Sir Thomas Bertie RSO (3 July 1758 – 13 June 1825), born Thomas Hoar, was an officer of the Royal Navy who served during the American War of Independence and the French Revolutionary and Napoleonic Wars.[1]

His career began in the East Indies, where he served aboard the frigate HMS Seahorse with two fellow youths Horatio Nelson and Thomas Troubridge who he would remain in contact with as they each rose through the ranks in the navy. He eventually spent most of his youth serving in the West Indies and off the American coasts during the American War of Independence, seeing action in a number of battles with the French. He was a commander by the end of the war, but peace left him without a ship or promotion prospects. He married during the period of peace, taking the surname Bertie in accordance with his father-in-law's will, and also used his time ashore to carry out experiments that led to the introduction of lifebuoys to the navy. Returning to active service during the wars with revolutionary France, Bertie commanded a number of ships, often in the North Sea or the English Channel. His experience led to him being assigned to the expedition to the Baltic with Sir Hyde Parker and his old friend Horatio Nelson. Bertie was involved in the fierce fighting during the Battle of Copenhagen, and received Nelson's praise for his actions. This was the start of Bertie's long association with the Baltic, both as a captain, and after his promotion to rear-admiral. His good service led to a knighthood and an appointment to the Swedish Order of the Sword, but seriously weakened his health. He was obliged to resign his command in 1810, and went into retirement, dying in 1825.
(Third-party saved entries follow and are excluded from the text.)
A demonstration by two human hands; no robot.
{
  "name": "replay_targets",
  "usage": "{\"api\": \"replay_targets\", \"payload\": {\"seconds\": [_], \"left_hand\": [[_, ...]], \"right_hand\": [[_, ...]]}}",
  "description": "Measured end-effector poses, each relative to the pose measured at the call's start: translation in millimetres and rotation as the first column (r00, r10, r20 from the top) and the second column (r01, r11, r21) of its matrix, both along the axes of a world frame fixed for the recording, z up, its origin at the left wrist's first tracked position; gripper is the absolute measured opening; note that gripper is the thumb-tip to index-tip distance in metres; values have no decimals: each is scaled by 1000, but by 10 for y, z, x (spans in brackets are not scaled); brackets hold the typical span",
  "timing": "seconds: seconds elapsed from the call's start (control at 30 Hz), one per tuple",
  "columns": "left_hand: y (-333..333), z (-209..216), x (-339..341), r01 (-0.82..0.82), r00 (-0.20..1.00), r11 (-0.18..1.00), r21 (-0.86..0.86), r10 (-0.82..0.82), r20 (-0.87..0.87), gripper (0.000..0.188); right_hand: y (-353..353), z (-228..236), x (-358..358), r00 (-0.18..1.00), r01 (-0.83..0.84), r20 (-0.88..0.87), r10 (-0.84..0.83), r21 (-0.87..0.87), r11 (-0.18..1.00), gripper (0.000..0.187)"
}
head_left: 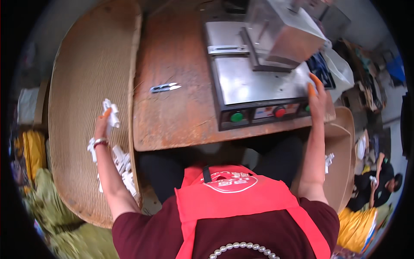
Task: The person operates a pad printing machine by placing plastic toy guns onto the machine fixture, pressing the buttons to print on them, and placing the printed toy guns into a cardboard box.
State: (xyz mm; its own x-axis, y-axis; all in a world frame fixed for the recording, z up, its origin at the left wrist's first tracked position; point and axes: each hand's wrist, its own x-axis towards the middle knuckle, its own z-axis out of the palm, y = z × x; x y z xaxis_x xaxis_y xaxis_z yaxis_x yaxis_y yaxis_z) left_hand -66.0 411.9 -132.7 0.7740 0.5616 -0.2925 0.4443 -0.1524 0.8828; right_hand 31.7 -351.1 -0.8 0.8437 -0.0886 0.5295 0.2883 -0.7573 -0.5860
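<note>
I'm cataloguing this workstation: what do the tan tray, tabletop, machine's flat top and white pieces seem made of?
Tray: probably woven cane or bamboo, matte; fine ribbing shows.
Tabletop: likely wood, its reddish finish worn in patches.
Machine's flat top: metal, perhaps steel, given bright reflections.
White pieces: dull, perhaps plastic or paper; too small to tell.

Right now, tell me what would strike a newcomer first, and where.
Probably the coral-red cloth apron, low in the middle. Next, at upper right, the silver-topped metal machine with round green and red buttons, on the brown wooden table. Over the long tan woven tray at left, the left hand holds small white pieces.
</note>
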Motion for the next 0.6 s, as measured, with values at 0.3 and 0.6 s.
{"api": "replay_targets", "payload": {"seconds": [0.3,0.6], "left_hand": [[-4162,1763,1070,459,831,762,457,-550,83,77],[-4236,1378,456,458,500,388,800,-856,129,60]], "right_hand": [[497,-121,1008,898,-365,260,355,-11,931,22],[358,-37,1055,952,38,287,-108,239,970,31]]}}
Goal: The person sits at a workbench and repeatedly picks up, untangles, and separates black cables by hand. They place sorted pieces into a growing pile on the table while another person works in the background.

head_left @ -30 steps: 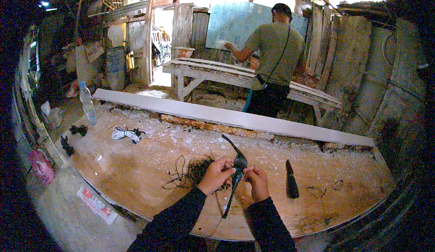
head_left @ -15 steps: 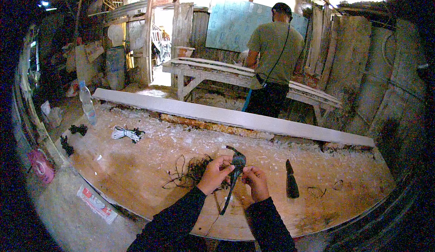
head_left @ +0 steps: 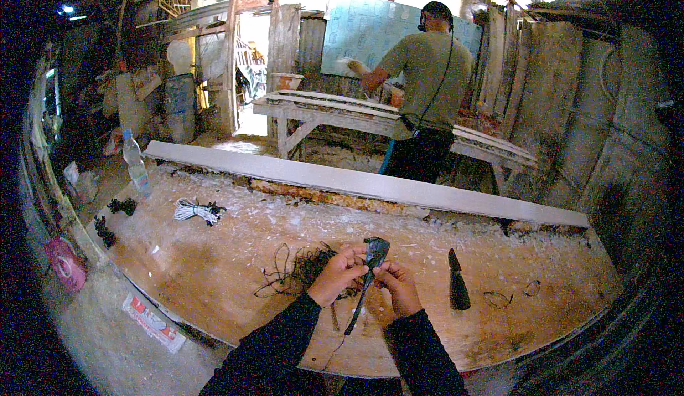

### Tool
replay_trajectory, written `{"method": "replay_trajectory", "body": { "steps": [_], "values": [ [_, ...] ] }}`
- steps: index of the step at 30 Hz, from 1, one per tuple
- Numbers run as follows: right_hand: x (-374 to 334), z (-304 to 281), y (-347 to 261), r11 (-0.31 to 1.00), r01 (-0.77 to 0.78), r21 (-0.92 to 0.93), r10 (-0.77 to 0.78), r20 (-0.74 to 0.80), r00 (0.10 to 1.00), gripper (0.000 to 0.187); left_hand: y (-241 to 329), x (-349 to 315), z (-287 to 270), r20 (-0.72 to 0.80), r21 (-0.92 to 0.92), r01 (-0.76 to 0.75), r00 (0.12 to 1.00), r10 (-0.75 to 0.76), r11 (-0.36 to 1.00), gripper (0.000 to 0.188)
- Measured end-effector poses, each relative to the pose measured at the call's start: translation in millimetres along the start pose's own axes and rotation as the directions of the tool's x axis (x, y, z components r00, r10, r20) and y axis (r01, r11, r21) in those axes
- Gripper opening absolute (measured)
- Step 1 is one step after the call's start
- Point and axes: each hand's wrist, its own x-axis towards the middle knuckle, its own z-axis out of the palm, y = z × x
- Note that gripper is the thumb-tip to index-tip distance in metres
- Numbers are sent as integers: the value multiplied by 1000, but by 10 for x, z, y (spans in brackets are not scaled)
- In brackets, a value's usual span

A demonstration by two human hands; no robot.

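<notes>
A clear bottle (head_left: 134, 161) is standing at the far left corner of the table (head_left: 206, 268), and a long white board (head_left: 356, 182) is running along the far edge. On the floor to the left, a pink bag (head_left: 66, 262) is lying near the table, while a printed sack (head_left: 152, 322) is lying nearer still, to the right of the bag. Farther off, a person (head_left: 431, 72) is standing at a bench (head_left: 306, 121), a blue sheet (head_left: 363, 39) is covering part of the wall beyond, and a drum (head_left: 180, 107) is standing to the left.
</notes>
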Motion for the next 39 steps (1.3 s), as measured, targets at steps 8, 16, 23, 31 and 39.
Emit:
{"method": "replay_trajectory", "body": {
  "steps": [8, 16, 23, 31, 39],
  "values": [
    [41, -71, 45, 994, 36, -107, -40, -37, 999, 14, -9, 5, -17, 2, 129, -50, 999, 51, 990, 32],
    [39, -89, 6, 988, 37, -149, -41, -20, 999, 17, -36, 36, -42, 14, 145, -87, 996, 86, 986, 31],
    [55, -126, -19, 999, -25, 33, 28, -93, 995, 17, 104, 8, -44, -85, 179, -88, 991, 105, 980, 28],
    [41, -135, 7, 999, -14, -47, 13, -32, 999, 14, 143, -46, 16, -42, -75, 83, 995, -86, 994, 29],
    [32, -108, 36, 991, 7, -131, 8, 116, 993, 10, 53, -27, -12, 16, -28, 202, 979, -202, 979, 26]
  ]
}}
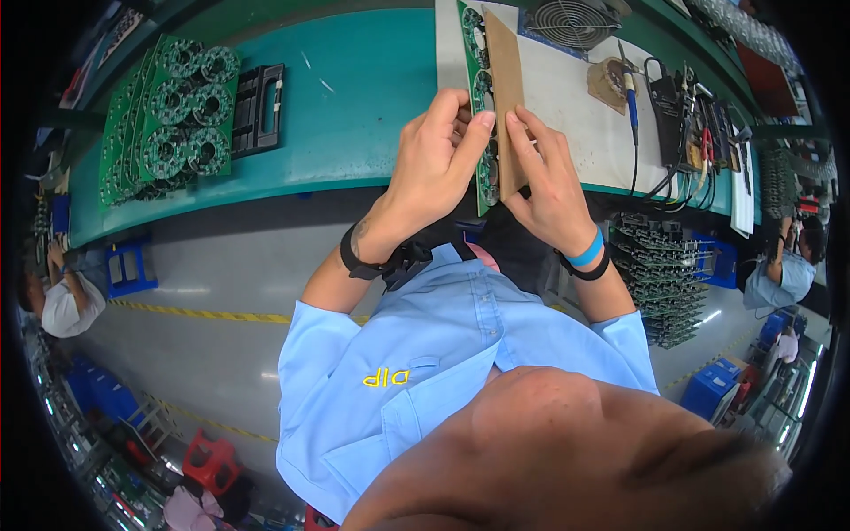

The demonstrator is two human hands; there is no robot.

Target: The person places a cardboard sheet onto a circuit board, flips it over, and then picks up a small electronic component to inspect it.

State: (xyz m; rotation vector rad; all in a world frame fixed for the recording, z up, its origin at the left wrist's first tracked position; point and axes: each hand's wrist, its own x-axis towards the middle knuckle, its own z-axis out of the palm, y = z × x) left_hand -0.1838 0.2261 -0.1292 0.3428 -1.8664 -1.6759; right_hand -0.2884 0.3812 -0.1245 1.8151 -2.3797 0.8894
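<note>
A green circuit board panel (483,168) with round component clusters stands on edge in front of me, its long side running away from me. Pressed along its right side is a flat brown board (507,80), perhaps cardboard or wood. My left hand (436,164) is closed at the panel's left side, thumb laid over the edge and the other fingers curled behind. On the right face of the brown board rest the fingers of my right hand (551,181), its thumb near the board's near end. What lies between panel and board is hidden.
Several green circuit panels (168,115) stand in a black rack (261,106) on the teal mat (354,97). Right lie a soldering iron (629,84), a fan (574,22) and hand tools (704,142). More boards (660,274) are stacked below the bench's right side. Other people sit farther off.
</note>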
Family and early life[edit]

Bertie was born Thomas Hoar on 3 July 1758 in Stockton-on-Tees, County Durham, the sixth child and fourth son of George Hoar, the Keeper of the Regalia of England at the Tower of London, and his wife Francis.[2][3] His name was entered into the books of the yacht HMS William and Mary in March 1771, when he was just twelve years old, but this was only for seniority, and he spent his early life being educated, first at a navigation school in his native Stockton, followed by a move to London to attend Mr Eaton's academy, and then Christ's Hospital.[2][3] He first went to sea in October 1773, joining the 24-gun HMS Seahorse under Captain George Farmer.[2][3] Also serving aboard the Seahorse as midshipman and able seaman respectively were the young Horatio Nelson and Thomas Troubridge.[4] The three future admirals became good friends and would remain in correspondence with each other throughout their lives.[4][5] Hoar transferred to the 50-gun HMS Salisbury under Commodore Sir Edward Hughes on 27 June 1777 at the instigation of Hoar's patron, Lord Mulgrave, and returned to England on 14 May 1778.[2][3] He was promoted to lieutenant on 21 May that year, and appointed to serve aboard the 74-gun HMS Monarch under Joshua Rowley.[2][3] With Rowley he was present at the Battle of Ushant on 27 July 1778, and in December moved with Rowley to the 74-gun HMS Suffolk.[2][5]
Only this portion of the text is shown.